(Source records)
• • • •
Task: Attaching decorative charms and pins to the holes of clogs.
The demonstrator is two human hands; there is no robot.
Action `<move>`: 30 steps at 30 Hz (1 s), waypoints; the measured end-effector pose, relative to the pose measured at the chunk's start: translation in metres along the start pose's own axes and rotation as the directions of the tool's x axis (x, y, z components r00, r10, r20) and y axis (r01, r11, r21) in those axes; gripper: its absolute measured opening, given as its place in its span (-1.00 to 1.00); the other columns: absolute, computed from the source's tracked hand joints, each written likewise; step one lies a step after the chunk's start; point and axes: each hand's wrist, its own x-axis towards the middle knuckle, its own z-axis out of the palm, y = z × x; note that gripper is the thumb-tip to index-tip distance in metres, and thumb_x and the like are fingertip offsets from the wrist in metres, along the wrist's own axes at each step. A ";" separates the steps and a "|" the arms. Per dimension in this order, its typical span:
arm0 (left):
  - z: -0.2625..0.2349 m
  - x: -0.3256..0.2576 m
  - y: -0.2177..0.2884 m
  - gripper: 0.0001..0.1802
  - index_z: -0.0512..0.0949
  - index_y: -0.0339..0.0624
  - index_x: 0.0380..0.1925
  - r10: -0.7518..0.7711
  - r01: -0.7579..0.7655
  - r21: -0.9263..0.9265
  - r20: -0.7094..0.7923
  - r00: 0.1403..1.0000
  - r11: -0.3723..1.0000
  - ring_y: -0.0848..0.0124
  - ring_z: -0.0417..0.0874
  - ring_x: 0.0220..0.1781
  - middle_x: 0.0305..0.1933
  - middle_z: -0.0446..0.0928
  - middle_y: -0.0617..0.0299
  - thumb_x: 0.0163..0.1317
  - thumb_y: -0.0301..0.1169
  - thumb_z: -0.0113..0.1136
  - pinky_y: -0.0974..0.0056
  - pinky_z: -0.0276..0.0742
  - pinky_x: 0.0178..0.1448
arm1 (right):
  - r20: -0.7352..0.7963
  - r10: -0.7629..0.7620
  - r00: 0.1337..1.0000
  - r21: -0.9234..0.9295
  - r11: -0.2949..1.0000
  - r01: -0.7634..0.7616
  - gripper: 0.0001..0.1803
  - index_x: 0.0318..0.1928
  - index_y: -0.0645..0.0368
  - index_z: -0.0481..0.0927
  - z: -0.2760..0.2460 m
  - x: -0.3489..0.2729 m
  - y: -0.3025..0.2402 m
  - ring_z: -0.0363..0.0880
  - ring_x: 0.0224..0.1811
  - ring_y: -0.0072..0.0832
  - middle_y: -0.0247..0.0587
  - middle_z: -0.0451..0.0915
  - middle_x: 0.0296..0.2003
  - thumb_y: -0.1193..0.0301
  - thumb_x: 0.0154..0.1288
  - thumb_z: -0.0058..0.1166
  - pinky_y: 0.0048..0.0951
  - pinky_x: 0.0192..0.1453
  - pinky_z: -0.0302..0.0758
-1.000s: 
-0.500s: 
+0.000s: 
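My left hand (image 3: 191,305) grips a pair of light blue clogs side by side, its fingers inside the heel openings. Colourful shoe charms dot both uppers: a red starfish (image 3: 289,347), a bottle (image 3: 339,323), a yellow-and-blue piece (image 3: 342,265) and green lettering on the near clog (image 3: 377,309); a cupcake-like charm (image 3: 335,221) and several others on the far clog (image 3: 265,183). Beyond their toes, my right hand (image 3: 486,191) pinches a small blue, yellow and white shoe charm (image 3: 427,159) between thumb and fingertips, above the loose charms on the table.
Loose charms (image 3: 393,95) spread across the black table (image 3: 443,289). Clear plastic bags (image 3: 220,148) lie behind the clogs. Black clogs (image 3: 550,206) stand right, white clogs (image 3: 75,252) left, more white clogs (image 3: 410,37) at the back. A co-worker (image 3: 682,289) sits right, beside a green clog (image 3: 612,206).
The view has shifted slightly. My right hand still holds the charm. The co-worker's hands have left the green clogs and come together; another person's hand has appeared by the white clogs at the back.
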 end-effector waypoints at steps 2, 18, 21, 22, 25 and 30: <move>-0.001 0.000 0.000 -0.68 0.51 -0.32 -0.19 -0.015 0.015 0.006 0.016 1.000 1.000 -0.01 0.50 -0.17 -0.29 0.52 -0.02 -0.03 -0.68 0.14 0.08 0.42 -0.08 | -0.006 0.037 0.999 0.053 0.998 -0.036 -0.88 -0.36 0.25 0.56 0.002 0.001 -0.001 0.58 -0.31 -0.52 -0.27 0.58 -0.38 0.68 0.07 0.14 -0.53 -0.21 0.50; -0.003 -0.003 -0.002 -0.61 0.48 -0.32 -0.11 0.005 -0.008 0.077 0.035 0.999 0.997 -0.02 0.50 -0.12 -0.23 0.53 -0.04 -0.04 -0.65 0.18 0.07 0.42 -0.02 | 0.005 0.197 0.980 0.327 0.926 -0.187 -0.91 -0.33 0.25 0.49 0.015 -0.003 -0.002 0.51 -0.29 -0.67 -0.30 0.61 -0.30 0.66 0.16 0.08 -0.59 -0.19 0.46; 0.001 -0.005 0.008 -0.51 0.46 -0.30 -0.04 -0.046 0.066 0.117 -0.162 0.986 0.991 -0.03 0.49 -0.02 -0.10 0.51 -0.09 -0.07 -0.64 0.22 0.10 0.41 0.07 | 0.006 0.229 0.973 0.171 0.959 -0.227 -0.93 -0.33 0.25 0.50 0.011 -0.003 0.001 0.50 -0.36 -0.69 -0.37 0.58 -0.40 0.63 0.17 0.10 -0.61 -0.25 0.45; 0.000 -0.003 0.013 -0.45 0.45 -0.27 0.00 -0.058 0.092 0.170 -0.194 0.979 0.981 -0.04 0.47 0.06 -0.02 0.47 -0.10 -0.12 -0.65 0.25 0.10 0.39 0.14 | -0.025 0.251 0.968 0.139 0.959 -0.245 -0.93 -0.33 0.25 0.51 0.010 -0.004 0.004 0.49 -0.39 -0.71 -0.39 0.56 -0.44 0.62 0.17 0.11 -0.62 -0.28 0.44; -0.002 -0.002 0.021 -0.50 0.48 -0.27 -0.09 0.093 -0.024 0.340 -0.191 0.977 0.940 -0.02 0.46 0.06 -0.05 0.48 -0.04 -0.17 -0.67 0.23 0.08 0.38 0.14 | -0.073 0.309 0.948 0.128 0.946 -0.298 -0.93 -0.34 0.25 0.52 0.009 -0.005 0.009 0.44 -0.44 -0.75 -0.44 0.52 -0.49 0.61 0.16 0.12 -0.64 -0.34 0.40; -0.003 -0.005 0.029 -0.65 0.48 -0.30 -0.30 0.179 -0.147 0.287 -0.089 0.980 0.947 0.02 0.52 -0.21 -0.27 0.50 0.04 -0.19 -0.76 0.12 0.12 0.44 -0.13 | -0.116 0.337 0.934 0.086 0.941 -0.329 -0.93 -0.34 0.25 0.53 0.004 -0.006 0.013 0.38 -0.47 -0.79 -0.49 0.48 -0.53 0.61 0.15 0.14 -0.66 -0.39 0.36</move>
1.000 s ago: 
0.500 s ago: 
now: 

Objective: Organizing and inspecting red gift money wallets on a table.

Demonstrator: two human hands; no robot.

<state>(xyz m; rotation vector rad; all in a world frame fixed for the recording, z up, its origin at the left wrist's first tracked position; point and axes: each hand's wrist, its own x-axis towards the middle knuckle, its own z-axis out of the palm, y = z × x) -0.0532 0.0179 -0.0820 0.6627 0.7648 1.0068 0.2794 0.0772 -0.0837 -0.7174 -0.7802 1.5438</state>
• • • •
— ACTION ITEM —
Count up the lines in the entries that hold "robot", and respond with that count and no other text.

— ANSWER AREA —
2